Badnam Basti will screen on Wednesday, July 29, 2020. 

Apart from Badnam Basti, the festival is screening three narrative features Coffee Café by Arunkumar Senthil (Tamil), Jonaki Purua by Prakash Deka (Assamese) and the closing film Hum Bhi Akele, Tum Bhi Akele… by Harish Vyas (Hindi).

There are also two brilliant documentaries: Outcast by Anita Singh (English, Hindi) and In Fact - (Teen Satyi) by Debalina Majumder (Bengali).
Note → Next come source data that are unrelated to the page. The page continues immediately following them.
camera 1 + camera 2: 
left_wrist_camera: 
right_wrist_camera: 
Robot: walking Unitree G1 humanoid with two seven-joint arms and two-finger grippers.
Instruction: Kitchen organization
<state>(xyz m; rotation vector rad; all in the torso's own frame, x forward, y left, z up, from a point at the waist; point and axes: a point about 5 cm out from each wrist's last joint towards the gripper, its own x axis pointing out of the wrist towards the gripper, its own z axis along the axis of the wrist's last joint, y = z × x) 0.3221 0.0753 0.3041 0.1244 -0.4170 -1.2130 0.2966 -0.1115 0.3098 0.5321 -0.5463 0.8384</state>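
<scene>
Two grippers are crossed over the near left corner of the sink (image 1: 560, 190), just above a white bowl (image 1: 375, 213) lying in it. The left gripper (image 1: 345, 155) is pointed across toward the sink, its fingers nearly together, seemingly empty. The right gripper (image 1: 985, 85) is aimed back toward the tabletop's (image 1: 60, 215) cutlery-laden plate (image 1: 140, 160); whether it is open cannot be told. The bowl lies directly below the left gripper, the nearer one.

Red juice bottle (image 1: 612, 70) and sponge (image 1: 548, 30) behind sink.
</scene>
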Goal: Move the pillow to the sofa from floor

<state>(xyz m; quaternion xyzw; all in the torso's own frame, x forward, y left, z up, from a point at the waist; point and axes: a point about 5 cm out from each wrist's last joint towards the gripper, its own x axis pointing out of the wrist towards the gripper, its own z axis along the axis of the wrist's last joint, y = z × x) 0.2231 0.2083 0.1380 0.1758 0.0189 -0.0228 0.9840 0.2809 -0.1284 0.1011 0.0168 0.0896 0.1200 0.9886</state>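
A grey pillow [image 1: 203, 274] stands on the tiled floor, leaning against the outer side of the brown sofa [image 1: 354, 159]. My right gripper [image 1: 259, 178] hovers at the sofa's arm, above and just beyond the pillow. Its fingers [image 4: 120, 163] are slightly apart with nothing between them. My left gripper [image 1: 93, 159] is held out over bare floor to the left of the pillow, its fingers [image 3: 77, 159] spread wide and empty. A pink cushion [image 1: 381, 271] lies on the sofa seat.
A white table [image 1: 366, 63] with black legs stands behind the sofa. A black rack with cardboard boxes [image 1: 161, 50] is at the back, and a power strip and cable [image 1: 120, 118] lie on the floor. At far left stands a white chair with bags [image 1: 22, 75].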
“Who says the Indian LGBTQIA+ film movement is nascent? Agreed there are not too many commercial releases, but there are plenty of independent documentaries and short films being made every year and we are screening 30 of them - the second largest in number from a country next to USA with 62 films playing at our festival. These Indian LGBTQIA+ films offers a diversity of stories covering the entire LGBTQIA+ spectrum this year; including stories about bisexuals, drag queens, transmen and transwomen, genderqueer, asexual, etc. The narratives also span a range of genres from romances to comedies to dramas, and also include same-sex relationships, as well as relationships with families and society. The narratives span urban and rural stories. It is indeed exhilarating to be able to present such a rich and diverse program of Indian films, and we are thankful to each one of the filmmakers for making these gems. We sincerely hope to reach them out to world audiences through the festival,” said Rangayan.